* [Task to carry out] Copy out, from the data below, each line in which the word "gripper" occurs.

* [Supplied material]
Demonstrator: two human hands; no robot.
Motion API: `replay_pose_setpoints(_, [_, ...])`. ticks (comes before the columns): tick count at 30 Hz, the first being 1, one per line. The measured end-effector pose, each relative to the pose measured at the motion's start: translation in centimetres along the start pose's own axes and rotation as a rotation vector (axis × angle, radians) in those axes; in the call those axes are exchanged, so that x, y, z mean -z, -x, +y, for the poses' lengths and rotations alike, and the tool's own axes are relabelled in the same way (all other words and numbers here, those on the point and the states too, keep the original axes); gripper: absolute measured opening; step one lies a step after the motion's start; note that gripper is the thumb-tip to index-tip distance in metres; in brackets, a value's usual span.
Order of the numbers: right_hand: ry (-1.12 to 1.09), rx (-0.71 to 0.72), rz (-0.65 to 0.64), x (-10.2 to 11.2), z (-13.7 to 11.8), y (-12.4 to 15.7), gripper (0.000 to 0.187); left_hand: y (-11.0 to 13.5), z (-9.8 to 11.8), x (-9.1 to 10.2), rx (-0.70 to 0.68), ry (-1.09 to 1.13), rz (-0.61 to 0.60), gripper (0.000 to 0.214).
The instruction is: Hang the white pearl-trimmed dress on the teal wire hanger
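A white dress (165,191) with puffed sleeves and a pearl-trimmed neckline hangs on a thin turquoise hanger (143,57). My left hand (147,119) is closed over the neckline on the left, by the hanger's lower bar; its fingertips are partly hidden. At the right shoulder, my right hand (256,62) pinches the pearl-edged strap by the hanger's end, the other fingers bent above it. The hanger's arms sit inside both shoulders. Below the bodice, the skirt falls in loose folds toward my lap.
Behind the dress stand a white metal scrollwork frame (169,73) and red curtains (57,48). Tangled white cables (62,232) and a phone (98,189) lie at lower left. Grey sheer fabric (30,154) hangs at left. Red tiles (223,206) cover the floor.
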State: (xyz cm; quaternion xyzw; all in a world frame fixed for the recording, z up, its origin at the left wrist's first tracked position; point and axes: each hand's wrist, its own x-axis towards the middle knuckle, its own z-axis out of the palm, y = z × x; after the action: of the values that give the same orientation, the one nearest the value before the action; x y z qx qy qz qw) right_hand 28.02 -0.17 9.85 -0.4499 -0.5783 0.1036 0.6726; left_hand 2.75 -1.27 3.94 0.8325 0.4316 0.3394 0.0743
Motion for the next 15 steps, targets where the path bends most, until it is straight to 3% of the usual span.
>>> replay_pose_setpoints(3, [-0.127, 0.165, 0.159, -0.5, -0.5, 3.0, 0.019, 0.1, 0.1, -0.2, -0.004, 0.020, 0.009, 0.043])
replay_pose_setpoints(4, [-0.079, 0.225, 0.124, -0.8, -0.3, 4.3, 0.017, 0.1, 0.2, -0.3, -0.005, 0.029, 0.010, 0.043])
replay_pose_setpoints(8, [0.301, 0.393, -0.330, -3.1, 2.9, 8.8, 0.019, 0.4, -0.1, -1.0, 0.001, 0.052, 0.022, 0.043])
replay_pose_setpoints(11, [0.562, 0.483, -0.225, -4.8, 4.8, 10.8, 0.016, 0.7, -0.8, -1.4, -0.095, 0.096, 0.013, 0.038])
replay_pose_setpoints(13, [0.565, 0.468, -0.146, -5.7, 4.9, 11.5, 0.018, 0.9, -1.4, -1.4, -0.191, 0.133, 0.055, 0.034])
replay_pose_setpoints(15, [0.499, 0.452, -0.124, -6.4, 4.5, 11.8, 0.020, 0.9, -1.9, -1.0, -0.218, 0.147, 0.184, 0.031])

* [Your solution]
Motion API: `replay_pose_setpoints(_, [_, ...])`. ticks (comes before the columns): tick count at 30 Hz, the first being 1, one per line. The measured end-effector pose, each relative to the pose measured at the motion's start: translation in centimetres along the start pose's own axes and rotation as a rotation vector (axis × angle, radians) in those axes; in the call those axes are exchanged, so that x, y, z mean -z, -x, +y, for the poses' lengths and rotations alike, and the tool's own axes are relabelled in the same way (all other words and numbers here, those on the point and the states too, keep the original axes); gripper: absolute measured opening; step one lies a step after the motion's start; note that gripper is the thumb-tip to index-tip distance in metres; in brackets, a value's usual span.
Order of the numbers: right_hand: ry (-1.12 to 1.09), rx (-0.71 to 0.72), rz (-0.65 to 0.64), x (-10.2 to 11.2), z (-13.7 to 11.8), y (-12.4 to 15.7), gripper (0.000 to 0.187); left_hand: y (-11.0 to 13.5), z (-9.8 to 11.8), x (-9.1 to 10.2), rx (-0.70 to 0.68), ry (-1.09 to 1.13), rz (-0.61 to 0.60), gripper (0.000 to 0.214).

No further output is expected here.